**Exercise prompt**:
How many lines in the data below contain the string "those"? State that number only.

::: Data in this exercise :::

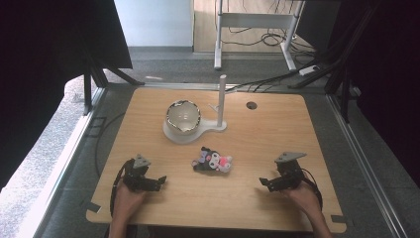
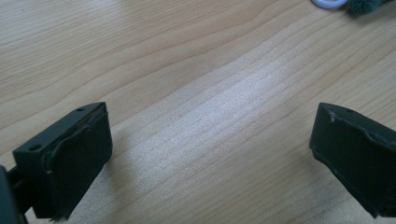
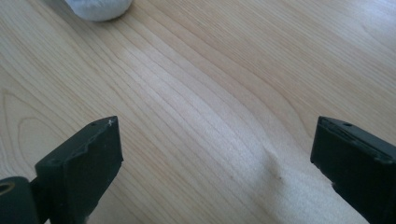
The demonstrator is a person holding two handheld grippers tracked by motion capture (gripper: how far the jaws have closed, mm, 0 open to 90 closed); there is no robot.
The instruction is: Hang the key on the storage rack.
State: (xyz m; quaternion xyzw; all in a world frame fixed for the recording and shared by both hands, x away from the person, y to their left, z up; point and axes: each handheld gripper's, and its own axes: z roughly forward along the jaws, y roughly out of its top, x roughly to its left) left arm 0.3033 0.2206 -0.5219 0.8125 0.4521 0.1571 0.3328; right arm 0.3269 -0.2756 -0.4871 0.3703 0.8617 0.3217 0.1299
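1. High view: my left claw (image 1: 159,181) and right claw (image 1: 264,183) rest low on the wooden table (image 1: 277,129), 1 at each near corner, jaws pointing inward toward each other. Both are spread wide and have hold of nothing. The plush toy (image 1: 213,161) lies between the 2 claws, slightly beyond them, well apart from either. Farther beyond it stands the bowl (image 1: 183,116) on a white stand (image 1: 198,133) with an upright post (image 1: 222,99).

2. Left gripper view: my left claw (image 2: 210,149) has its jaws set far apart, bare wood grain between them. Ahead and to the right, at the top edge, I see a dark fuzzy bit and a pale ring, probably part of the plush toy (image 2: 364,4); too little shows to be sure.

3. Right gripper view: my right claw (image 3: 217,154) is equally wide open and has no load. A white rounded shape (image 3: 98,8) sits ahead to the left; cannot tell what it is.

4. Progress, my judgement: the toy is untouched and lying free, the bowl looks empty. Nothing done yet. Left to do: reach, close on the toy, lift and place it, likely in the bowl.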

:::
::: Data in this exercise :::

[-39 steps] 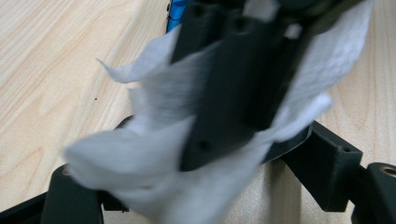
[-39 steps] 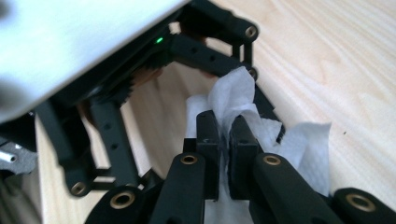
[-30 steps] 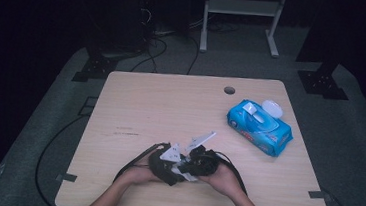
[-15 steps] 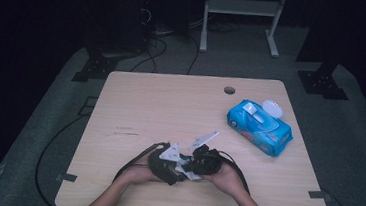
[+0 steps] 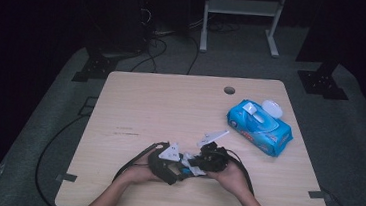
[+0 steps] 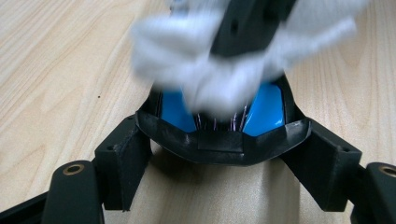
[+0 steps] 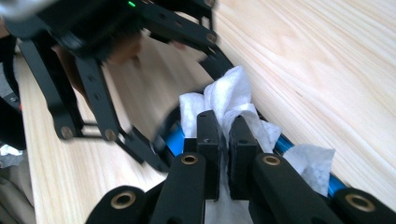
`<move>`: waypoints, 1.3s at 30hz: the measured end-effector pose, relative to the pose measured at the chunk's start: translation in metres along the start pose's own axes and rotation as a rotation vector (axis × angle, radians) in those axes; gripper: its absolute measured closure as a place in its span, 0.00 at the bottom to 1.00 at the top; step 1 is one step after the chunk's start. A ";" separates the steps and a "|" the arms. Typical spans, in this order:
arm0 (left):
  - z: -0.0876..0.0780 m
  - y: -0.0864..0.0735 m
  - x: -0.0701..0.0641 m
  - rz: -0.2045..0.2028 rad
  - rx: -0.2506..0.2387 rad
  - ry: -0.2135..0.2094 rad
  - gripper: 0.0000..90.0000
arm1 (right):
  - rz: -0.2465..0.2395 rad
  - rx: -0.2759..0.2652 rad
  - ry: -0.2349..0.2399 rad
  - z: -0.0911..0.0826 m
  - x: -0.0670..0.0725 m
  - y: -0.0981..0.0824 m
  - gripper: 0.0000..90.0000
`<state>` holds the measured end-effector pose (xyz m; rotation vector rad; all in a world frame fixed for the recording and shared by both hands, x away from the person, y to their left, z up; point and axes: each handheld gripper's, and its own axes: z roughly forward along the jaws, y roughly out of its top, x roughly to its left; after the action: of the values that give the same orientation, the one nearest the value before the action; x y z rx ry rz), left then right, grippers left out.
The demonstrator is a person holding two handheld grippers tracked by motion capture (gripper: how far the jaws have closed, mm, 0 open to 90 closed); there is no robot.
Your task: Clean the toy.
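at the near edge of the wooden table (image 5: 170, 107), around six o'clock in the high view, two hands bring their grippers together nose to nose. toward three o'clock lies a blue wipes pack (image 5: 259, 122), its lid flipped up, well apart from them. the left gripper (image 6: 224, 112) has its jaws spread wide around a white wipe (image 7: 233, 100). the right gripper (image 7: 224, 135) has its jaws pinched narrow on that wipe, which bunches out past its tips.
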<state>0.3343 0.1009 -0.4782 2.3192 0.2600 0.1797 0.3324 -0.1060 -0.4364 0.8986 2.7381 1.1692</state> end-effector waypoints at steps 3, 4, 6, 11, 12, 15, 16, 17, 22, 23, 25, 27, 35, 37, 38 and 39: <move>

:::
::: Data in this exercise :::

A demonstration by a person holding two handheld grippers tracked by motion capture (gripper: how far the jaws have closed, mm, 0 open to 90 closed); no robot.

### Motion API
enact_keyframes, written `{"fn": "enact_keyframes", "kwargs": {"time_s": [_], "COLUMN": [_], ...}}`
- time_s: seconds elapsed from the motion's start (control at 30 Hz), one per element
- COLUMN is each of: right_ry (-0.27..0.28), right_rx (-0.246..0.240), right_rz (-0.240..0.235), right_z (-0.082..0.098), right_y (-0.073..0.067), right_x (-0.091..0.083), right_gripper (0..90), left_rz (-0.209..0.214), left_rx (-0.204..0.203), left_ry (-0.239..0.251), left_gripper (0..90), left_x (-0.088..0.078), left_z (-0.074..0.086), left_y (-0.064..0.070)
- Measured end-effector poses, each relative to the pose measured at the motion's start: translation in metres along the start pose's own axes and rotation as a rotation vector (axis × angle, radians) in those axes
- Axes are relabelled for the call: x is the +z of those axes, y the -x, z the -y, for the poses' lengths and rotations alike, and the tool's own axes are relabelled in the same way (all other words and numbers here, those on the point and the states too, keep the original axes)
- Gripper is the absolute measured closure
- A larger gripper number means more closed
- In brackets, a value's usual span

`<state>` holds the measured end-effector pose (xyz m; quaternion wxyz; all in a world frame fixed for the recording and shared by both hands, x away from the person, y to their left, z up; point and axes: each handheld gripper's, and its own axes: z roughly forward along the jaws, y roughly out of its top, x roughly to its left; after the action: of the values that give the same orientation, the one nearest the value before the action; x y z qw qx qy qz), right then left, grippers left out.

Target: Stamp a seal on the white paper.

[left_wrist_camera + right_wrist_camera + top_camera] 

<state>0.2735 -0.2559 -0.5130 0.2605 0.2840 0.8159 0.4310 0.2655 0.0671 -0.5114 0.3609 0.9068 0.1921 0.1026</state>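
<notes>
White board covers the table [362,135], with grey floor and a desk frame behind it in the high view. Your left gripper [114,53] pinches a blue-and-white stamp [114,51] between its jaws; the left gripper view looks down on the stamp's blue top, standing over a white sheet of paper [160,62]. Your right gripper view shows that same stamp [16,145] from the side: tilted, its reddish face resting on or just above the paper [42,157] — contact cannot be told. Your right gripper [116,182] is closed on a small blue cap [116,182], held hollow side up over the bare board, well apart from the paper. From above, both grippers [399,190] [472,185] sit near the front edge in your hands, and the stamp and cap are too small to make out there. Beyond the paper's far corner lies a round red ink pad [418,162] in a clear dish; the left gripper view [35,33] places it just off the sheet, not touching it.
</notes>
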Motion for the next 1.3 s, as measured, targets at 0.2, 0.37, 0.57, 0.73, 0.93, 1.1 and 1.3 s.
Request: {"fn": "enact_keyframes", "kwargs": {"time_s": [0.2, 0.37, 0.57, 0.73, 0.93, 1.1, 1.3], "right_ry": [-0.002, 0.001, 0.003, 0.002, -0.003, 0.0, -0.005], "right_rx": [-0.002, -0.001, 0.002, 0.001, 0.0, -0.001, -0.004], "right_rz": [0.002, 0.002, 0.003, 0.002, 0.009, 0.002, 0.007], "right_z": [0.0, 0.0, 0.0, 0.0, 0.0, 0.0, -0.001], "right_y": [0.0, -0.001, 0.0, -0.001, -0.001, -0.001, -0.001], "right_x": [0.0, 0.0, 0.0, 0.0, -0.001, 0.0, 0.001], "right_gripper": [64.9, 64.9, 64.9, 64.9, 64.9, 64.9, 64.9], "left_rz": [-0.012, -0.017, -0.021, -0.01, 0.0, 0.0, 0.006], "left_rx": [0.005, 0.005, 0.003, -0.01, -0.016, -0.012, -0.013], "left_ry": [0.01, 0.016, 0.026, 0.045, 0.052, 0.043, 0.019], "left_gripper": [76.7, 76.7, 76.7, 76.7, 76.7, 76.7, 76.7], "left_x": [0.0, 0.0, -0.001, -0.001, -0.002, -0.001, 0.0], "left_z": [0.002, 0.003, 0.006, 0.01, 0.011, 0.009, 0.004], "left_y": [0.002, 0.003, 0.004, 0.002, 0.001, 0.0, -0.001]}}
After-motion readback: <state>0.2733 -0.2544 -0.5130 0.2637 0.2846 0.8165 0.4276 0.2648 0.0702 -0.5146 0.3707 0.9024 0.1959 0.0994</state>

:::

**Answer to this task**:
3